== TASK DESCRIPTION ==
What is wanted is an exact copy of the lines from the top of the listing through the line containing "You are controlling".

━━ SOURCE MATERIAL ━━

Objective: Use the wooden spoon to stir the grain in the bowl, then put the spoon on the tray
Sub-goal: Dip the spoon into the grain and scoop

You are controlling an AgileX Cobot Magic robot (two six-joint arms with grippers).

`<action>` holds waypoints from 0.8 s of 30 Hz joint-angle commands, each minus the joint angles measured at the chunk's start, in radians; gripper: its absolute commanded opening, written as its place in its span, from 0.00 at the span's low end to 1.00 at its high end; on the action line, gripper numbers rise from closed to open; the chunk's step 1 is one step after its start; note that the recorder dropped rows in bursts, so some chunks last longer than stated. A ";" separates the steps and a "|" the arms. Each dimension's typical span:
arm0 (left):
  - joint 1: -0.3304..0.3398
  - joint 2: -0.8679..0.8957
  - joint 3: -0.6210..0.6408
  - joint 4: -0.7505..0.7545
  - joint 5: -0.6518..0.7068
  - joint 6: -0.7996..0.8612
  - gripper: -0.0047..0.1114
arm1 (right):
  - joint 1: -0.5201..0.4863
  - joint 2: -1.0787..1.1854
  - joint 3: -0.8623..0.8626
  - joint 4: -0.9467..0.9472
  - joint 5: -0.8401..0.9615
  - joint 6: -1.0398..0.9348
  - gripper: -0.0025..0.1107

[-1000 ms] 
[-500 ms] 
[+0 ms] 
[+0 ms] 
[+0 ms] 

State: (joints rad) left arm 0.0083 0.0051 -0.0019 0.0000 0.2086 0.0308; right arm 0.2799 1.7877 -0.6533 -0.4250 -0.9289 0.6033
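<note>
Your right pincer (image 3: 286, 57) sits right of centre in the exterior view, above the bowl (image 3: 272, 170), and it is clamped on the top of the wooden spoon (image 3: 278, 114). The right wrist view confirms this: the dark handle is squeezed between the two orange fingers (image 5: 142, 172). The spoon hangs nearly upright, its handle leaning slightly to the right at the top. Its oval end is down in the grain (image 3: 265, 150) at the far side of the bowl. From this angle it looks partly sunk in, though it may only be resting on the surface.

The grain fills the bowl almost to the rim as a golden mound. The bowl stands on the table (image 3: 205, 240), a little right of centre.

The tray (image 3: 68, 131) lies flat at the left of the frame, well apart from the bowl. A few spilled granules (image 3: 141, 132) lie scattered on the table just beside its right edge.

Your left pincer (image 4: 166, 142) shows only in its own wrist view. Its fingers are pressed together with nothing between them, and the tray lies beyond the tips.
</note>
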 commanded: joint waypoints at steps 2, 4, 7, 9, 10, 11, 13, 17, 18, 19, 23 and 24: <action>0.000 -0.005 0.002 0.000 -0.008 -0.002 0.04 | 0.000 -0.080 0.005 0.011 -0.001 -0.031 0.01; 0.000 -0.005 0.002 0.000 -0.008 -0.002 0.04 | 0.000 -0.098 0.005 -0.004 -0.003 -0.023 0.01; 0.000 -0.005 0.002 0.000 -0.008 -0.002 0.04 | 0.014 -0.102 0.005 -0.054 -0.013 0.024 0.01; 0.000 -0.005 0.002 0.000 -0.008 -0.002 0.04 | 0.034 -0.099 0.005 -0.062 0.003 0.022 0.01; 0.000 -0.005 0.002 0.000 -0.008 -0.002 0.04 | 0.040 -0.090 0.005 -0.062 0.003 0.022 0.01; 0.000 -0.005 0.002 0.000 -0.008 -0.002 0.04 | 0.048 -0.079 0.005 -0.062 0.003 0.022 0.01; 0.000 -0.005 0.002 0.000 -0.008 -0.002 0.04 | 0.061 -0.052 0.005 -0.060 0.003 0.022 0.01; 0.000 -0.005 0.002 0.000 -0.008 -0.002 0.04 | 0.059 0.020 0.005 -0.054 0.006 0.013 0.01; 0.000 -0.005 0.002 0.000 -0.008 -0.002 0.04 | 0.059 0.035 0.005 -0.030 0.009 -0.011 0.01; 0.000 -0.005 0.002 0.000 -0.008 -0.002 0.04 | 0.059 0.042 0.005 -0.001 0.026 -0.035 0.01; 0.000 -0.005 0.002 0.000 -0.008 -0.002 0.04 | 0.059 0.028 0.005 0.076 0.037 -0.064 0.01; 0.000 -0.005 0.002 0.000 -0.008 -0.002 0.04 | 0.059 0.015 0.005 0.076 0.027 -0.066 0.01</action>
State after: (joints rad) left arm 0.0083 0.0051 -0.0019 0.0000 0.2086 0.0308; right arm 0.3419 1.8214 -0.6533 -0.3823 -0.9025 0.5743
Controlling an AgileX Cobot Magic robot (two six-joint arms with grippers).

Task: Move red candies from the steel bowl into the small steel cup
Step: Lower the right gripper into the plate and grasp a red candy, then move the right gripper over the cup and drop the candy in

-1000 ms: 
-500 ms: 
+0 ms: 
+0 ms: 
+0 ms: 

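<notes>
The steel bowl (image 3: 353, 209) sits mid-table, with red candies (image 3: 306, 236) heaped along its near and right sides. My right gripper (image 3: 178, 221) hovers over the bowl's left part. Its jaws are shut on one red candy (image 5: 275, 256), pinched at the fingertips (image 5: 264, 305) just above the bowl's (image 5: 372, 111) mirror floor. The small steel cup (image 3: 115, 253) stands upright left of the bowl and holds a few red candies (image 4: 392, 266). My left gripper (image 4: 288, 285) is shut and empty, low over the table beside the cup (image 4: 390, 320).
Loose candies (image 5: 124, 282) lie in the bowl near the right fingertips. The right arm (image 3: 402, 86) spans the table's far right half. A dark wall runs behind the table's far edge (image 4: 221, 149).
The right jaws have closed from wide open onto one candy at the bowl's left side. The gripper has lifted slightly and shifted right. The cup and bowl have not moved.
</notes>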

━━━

== ANSWER AREA ==
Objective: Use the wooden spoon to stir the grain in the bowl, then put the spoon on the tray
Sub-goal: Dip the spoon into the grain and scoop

You are controlling an AgileX Cobot Magic robot (two six-joint arms with grippers).

Nothing else is needed to complete the exercise.